デニス・ガートマン氏が、米市場について慎重な姿勢を継続した。
現在の市場下落は調整の域だが、今後弱気相場に発展する可能性も否定できないと言う。


「過去2-3週間、私はショートしてきた。
・・・今もわずかにネットでショートしており、これを続けるだろう。」

ガートマン氏がBloombergで自身のポジションを明かした。
下げの到来を予想し的中、すでに利益を確定させたようだ。
さらなる下げを予想し、以前ほどではないもののネットでショートのポジションを続けているという。

下げに対するリスク・ヘッジ手段としては、S&P 500の先物、ベアETF(ProShares UltraShort S&P500)の利用を進めている。
現状、オプションを用いたヘッジはコストが高く、割に合わないという。
ただし、オプションとは違い、先物ショートの場合は株価上昇の果実を受け取れないという欠点がある。

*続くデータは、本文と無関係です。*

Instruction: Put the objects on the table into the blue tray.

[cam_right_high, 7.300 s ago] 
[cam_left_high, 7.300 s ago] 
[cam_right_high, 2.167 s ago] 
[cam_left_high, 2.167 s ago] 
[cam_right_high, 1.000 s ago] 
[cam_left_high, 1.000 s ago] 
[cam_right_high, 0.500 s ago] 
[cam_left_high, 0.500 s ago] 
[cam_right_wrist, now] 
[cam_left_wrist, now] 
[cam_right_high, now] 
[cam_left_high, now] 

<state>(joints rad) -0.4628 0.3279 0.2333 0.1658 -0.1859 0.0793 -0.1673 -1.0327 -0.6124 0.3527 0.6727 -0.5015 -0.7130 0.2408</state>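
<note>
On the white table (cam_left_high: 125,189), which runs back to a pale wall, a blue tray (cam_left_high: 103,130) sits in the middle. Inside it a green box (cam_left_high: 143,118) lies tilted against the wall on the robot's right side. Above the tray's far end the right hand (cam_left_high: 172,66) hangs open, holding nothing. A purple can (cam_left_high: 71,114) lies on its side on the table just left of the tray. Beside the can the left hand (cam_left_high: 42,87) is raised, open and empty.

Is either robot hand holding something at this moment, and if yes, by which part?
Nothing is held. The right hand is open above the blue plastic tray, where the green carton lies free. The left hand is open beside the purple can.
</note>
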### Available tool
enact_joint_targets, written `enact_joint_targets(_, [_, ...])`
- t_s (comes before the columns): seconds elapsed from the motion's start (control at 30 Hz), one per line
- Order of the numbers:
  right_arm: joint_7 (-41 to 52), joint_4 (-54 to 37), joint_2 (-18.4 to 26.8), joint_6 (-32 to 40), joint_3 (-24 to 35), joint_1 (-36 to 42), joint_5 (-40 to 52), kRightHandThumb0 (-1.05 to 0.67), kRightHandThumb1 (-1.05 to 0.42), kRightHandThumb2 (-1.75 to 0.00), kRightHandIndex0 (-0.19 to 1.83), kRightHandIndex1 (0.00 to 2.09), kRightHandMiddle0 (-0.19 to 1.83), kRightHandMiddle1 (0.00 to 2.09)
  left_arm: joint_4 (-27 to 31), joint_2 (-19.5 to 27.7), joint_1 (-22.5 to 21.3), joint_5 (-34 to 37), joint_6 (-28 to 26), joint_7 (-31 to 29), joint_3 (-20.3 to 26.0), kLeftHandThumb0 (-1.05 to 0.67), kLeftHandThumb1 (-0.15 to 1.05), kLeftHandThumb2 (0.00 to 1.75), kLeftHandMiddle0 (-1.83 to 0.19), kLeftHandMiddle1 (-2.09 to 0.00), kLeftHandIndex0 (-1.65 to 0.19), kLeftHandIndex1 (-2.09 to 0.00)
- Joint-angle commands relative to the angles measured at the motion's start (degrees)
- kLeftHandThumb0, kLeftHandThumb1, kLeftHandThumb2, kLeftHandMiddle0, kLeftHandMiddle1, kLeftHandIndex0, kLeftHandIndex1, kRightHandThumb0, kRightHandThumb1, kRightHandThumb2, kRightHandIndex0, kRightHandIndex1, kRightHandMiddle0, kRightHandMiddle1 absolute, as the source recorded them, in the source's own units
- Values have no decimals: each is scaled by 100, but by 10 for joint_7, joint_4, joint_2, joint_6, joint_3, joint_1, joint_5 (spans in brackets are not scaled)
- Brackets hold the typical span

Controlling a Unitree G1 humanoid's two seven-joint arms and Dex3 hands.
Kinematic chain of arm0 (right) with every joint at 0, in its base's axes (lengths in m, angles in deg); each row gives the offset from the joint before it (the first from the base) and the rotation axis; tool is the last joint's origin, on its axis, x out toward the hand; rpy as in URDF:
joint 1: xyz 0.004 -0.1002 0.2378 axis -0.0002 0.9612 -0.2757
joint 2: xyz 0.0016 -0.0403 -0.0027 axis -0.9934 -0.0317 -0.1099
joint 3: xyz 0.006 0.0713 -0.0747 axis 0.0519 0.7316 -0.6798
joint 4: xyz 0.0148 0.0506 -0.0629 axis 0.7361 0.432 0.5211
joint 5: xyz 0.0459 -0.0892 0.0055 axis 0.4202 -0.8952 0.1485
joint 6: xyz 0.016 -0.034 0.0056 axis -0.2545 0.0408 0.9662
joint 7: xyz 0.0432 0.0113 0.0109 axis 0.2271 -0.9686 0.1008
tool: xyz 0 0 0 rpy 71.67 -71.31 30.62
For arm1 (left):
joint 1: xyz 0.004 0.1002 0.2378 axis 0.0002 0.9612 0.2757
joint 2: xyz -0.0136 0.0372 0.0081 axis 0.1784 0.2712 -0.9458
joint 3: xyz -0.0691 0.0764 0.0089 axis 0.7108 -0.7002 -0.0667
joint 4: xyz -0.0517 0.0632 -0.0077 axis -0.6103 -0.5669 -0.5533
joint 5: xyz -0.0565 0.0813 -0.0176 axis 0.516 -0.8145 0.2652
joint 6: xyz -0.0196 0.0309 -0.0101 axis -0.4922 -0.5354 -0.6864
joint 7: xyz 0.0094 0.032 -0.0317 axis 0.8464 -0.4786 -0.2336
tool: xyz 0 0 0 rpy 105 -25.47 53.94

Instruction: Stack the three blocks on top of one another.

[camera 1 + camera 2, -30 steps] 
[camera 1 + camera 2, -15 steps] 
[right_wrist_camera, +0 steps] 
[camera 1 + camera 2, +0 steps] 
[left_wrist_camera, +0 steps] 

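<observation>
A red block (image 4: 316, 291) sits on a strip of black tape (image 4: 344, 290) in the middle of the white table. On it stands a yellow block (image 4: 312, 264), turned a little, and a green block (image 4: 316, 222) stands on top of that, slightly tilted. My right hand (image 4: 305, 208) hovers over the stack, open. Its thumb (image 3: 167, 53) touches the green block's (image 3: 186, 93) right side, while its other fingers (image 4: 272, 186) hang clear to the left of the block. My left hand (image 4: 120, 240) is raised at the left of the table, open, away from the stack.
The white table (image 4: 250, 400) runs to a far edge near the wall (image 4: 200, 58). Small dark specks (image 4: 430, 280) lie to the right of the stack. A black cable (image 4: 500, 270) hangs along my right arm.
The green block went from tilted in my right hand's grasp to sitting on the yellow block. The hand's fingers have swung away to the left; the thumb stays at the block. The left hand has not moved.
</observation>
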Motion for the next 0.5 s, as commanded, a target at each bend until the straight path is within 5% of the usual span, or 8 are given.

ガートマン氏は、市場のボラティリティが落ち着くのは来月か再来月になるだろうと言う。


「この手の市場の熱狂が壊れた時には、行き過ぎが直るまでしばらく時間がかかる。
今日にも市場が強気に、VIXがコンタンゴに戻るとは考えられない。」

ガートマン氏の弱気見通しに変化はない。
同氏はさらに事態が悪化する可能性にも言及している。

「すべての弱気相場はテクニカル上の調整から始まる。
10、15、20%と下落してみんなに緊張が走る場合のみ弱気相場になる。
今のところは調整だが、それより悪化する恐れもある。」

ガートマン氏は、トレーディングの極意についても語っている。

人生とトレーディングにおける最善の策とは、うまくいっていることをより大きく行い、うまくいかないことを減らすことだ。
なんで株を20ドルで買った後に、15ドル、10ドルで買い増すんだ?
あなたが間違っていることを市場が教えてくれているじゃないか。
非論理的だ。
株を20ドルで買った後で30ドルになれば、市場が正しいと言ってくれているんだから、買い増すべきなんだ。

まさに「Buy high, sell low.」
順張り投資家の投資哲学である。